El fin de la intimidad
“Al fin revisé las cajas viejas de mi mamá, las cosas del asilo. Escucha esto –lee–: “Dime, ¿qué piensas hacer con tu única, salvaje y preciosa vida? Mary Oliver. ¿Conoces a Mary Oliver?” Annette Bening repara en una de las frases más famosas de la poeta estadounidense durante una conversación con Jodie Foster, al borde de la mesada de la cocina, en una escena al principio de Nyad, la película biográfica que cuenta la historia de una perseverante nadadora de aguas abiertas que después de los sesenta años, y tras varios intentos, cumple su máximo objetivo: cruzar desde Cuba hasta Florida sin una jaula de protección contra tiburones. No le pregunta a su amiga ¿Quién creó al mundo?/¿Quién hizo al cisne, y al oso negro?/¿Quién dio forma al saltamontes? Ni siquiera repara en la línea inmediatamente anterior al verso en cuestión, que remata el poema El día de verano, esa otra que dice ¿No es verdad que todo al final se muere, y tan pronto? Melenita blanca y Premio Pultizer, Oliver, que murió hace cinco años, también divide aguas entre los lectores. Aunque sus detractores crean que la suya es poesía para mindfulness, como muchos otros yo levanto la mano a favor, ferviente desde esta orilla, y celebro el rescate que hubo de su obra en el último tiempo, de su forma de ver la naturaleza, de esa capacidad para “sorprenderse y contarlo” que pide en sus instrucciones.

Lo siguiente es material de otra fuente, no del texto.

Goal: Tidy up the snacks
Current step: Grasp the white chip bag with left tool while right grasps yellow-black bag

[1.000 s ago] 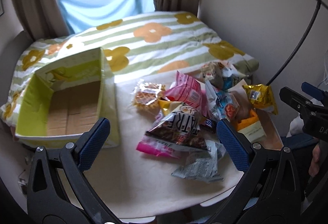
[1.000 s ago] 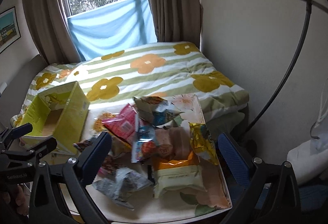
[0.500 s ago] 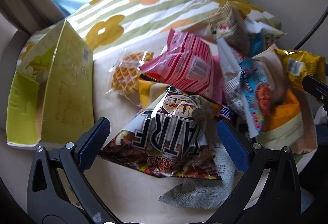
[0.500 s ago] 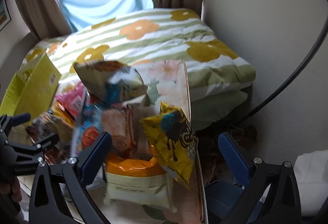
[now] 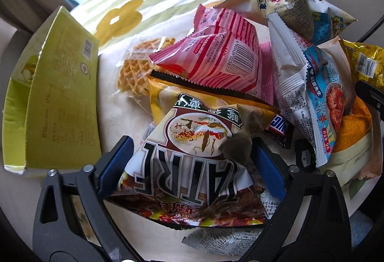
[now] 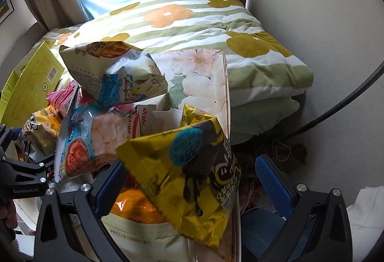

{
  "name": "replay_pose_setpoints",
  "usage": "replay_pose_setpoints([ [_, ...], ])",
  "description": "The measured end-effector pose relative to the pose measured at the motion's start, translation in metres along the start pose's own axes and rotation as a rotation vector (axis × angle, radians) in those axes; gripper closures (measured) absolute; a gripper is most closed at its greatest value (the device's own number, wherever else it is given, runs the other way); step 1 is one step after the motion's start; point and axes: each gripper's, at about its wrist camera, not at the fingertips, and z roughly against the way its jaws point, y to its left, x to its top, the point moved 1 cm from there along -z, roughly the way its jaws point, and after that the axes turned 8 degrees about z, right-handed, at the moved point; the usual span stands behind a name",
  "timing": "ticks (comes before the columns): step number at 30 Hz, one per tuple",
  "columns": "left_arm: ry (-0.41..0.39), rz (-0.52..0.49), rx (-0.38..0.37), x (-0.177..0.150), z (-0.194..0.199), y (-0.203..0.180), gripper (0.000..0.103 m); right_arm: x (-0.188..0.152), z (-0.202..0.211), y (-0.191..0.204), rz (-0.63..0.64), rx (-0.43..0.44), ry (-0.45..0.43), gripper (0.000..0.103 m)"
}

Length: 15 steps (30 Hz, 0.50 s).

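**A:** What differs from a second ago?

**B:** Both grippers have dropped close over the snack pile, which now fills each view. The window and much of the flowered quilt (image 6: pixel 192 29) have slid out of the left view. The green cardboard box (image 5: pixel 55 103), seen earlier with its open inside showing, now shows only its printed side, at the left of the round table (image 5: pixel 115 118).

**A:** And the fingers?

**B:** The left gripper (image 5: pixel 192 166) is closing, with a dark brown chip bag (image 5: pixel 192 166) between its blue pads; whether they press it yet I cannot tell. The right gripper (image 6: pixel 194 187) is closing too: a yellow snack bag (image 6: pixel 192 173) sits against its left pad, its right pad apart from it.

**A:** How do the snacks look?

**B:** Heaped and overlapping on the table's right half. A pink striped packet (image 5: pixel 216 55) lies beyond the brown bag, wrapped waffles (image 5: pixel 136 70) at far left, a blue-and-white shrimp cracker bag (image 5: pixel 321 99) to the right.
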Motion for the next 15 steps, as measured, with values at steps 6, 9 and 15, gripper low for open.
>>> replay_pose_setpoints([
  [6, -0.008, 0.014, 0.003, -0.001, 0.005, 0.002, 0.024, 0.001, -0.006, -0.002, 0.018, 0.006, 0.012, 0.019],
  [9, -0.008, 0.008, 0.0, -0.003, 0.011, -0.002, 0.026, 0.001, -0.011, -0.002, 0.027, 0.009, 0.028, 0.033],
  [15, -0.003, -0.002, -0.014, -0.008, 0.025, -0.012, 0.026, -0.001, -0.012, -0.006, 0.02, 0.0, 0.032, 0.044],
])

Pero, en verdad, ese momento de la película –que este domingo podría darle un Oscar a cualquiera de estas dos actrices gigantes que encarnan a la deportista (Bening) y a la entrenadora (Foster)– me devuelve a otra pregunta que, sin respuesta certera, llevo haciéndome y haciéndole a mis cercanos hace días. Es sobre el fin de la intimidad. Así como Nyad se tomó su tiempo y revisó las pertenencias de su madre, sin plena consciencia del acto traje de la casa de mi hermana mayor una bolsa grande y verde que anda circulando en el más estrecho núcleo familiar con papeles, fotografías, pequeños objetos (un par de anteojos roto, estampitas de comuniones varias, visores para diapositivas) que fueron de nuestros padres. Un aquelarre también de épocas: hay retratos en blanco y negro con parientes que no recuerdo siquiera haber conocido y otros a todo color donde aparece hasta mi propia hija; un arco de casi un siglo los separa. Y entre tanto que se pasa de la pila de la izquierda a la de la derecha con curiosidad, sonrisa de buenos recuerdos y un poco de vergüenza ajena, aparece un sobre Manila que del lado de afuera dice simplemente “Berto”. Contiene las cartas que papá le enviaba a mamá cuando, a pesar de la proximidad que supone habitar una misma casa, percibía un abismo de distancia entre los dos. Metafóricamente, me distrae un detalle: cuán lejos debería sentirse para escribirle en papel de avión con sello de “vía aérea”. Y qué cerca, en cambio, cuando le hace un avioncito de papel plegado, ultrasofisticado, y le pone en el fuselaje: Fly Me to the Moon.
¿Podía leer esas viejas cartas, que por supuesto no eran para mí, amparada en que ninguno, remitente y destinatario, están vivos hace tiempo –un tiempo que nunca termina de ser suficientemente corto ni largo–? ¿La intimidad –su intimidad– forma parte del legado involuntario que uno va construyendo mientras la vida transcurre?
“Berto” –mi papá– adoraba a Clint Eastwood, tal vez por eso me detuve en una observación que hizo una amiga, cuando le trasladé la duda moral detrás del acto de profanar esta herencia sentimental. “El cine (y la literatura) –me dice– trató varias veces este tema. Como en Los puentes de Madison, donde los hijos de la protagonista (Meryl Streep) descubren los secretos de su madre, ya fallecida, a través de la lectura de sus diarios”. Buscaré más ejemplos en los libros, hasta encontrar una respuesta que me resulte convincente. Mientras tanto, aviso a mis hermanos por ese otro correo del siglo XXI que es el chat, que del botín de la bolsa verde me quedaré con la correspondencia. Sin preguntas, no recibo tampoco ninguna objeción.